REQUIRED WORK: With the exception of the pictures, write out the data below precisely.

PROVIDED MATERIAL:
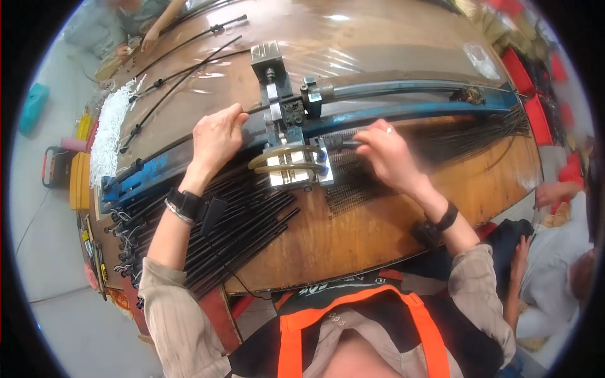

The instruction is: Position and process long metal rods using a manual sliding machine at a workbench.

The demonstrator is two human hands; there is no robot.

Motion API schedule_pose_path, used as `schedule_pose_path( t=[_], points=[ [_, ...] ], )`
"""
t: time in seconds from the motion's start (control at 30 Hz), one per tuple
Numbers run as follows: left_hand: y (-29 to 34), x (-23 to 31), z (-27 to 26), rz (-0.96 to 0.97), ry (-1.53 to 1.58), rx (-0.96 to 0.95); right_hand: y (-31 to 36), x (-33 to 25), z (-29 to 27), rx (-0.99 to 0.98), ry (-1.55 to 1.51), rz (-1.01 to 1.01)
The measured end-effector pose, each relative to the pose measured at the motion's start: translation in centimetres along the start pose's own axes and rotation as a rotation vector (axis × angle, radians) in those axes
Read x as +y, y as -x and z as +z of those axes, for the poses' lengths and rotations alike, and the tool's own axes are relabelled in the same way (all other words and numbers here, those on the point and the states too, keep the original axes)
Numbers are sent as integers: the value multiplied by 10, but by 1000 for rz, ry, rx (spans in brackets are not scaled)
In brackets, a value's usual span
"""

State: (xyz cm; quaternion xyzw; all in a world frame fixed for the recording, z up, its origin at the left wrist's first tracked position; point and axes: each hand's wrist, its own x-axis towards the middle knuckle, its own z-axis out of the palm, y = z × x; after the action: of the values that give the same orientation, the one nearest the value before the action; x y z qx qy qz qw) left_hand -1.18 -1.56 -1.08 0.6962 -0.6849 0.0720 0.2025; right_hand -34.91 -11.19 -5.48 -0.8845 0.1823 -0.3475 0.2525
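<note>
A metal clamping fixture [287, 120] with hoses looped over its near end stands across the middle of the table. Just left of it, my left hand [217, 135] is closed around a thin black rod [255, 109] that runs into the fixture. My right hand [386, 151] is on the fixture's right side, its fingers curled at the end of a dark lever-like piece [345, 144]; I cannot make out what, if anything, lies between the fingertips. Beneath my left forearm lies a thick bundle of black rods [233, 233]. Thin coil springs [353, 189] lie under my right hand.
A blue rail [409, 114] crosses the table behind my hands. White strips [110, 135] are heaped at the left edge, with more black rods [179, 85] beyond. Red bins [537, 123] line the right edge. Other people's hands [150, 39] show at far left and right.
</note>
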Motion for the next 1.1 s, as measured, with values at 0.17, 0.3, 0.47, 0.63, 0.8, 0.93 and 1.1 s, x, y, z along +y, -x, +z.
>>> schedule_pose_path(
  t=[0.17, 0.3, 0.47, 0.63, 0.8, 0.93, 1.1],
  points=[
    [2, -6, 2, 157, -159, 109, -11, 3, -2, 9, 127, -59],
    [4, -48, -9, 335, -309, 189, 26, -36, -2, -379, 550, -180],
    [22, -78, -24, 436, -394, 391, 64, -67, 29, -537, 380, -253],
    [178, 54, -34, 169, -349, 117, 56, -71, 36, -517, 320, -271],
    [264, 118, -23, -347, -244, -21, 47, -78, 35, -555, 437, -438],
    [256, 123, -15, -357, -121, 30, 39, -80, 37, -591, 192, -206],
    [229, 162, -4, -311, 102, -65, 35, -111, 30, -536, -192, -67]
  ],
)
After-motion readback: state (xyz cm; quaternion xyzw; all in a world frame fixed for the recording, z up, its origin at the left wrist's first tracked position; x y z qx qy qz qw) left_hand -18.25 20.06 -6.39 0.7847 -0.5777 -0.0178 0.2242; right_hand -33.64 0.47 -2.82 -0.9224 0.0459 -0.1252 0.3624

TASK ANSWER:
The instruction is: Position and process long metal rods using a manual sliding machine at a workbench.

The demonstrator is two human hands; there is no robot.

Motion API schedule_pose_path, used as `schedule_pose_path( t=[_], points=[ [_, ...] ], )`
"""
t: time in seconds from the motion's start (control at 30 Hz), one per tuple
Numbers run as follows: left_hand: y (-29 to 34), x (-23 to 31), z (-27 to 26), rz (-0.96 to 0.97), ry (-1.53 to 1.58), rx (-0.96 to 0.95); right_hand: y (-31 to 36), x (-33 to 25), z (-29 to 27), rx (-0.99 to 0.98), ry (-1.55 to 1.51), rz (-1.01 to 1.01)
The measured end-effector pose, each relative to the pose measured at the motion's start: translation in centimetres along the start pose's own axes and rotation as a rotation vector (axis × angle, radians) in those axes
Read x as +y, y as -x and z as +z of those axes, for the poses' lengths and rotations alike, and the tool's own axes are relabelled in the same way (all other words and numbers here, those on the point and the states too, keep the original axes)
Numbers are sent as integers: the value multiplied by 10, but by 1000 for rz, ry, rx (spans in brackets are not scaled)
In brackets, a value's usual span
"""

State: (xyz cm; quaternion xyzw; all in a world frame fixed for the recording, z up, its origin at the left wrist's first tracked position; point and axes: each hand's wrist, its own x-axis towards the middle knuckle, its own z-axis out of the palm, y = z × x; after the action: of the values that give the same orientation, the one nearest the value before the action; x y z qx qy qz qw) left_hand -1.18 -1.56 -1.08 0.6962 -0.6849 0.0720 0.2025; right_hand -34.91 -11.19 -5.48 -0.8845 0.1823 -0.3475 0.2525
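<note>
A metal clamping fixture [287, 120] with hoses looped over its near end stands across the middle of the table. Just left of it, my left hand [217, 135] is closed around a thin black rod [255, 109] that runs into the fixture. My right hand [386, 151] is on the fixture's right side, its fingers curled at the end of a dark lever-like piece [345, 144]; I cannot make out what, if anything, lies between the fingertips. Beneath my left forearm lies a thick bundle of black rods [233, 233]. Thin coil springs [353, 189] lie under my right hand.
A blue rail [409, 114] crosses the table behind my hands. White strips [110, 135] are heaped at the left edge, with more black rods [179, 85] beyond. Red bins [537, 123] line the right edge. Other people's hands [150, 39] show at far left and right.
</note>
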Motion for the next 1.1 s, as measured, with values at 0.17, 0.3, 0.47, 0.63, 0.8, 0.93 and 1.1 s, x, y, z along +y, -x, +z.
>>> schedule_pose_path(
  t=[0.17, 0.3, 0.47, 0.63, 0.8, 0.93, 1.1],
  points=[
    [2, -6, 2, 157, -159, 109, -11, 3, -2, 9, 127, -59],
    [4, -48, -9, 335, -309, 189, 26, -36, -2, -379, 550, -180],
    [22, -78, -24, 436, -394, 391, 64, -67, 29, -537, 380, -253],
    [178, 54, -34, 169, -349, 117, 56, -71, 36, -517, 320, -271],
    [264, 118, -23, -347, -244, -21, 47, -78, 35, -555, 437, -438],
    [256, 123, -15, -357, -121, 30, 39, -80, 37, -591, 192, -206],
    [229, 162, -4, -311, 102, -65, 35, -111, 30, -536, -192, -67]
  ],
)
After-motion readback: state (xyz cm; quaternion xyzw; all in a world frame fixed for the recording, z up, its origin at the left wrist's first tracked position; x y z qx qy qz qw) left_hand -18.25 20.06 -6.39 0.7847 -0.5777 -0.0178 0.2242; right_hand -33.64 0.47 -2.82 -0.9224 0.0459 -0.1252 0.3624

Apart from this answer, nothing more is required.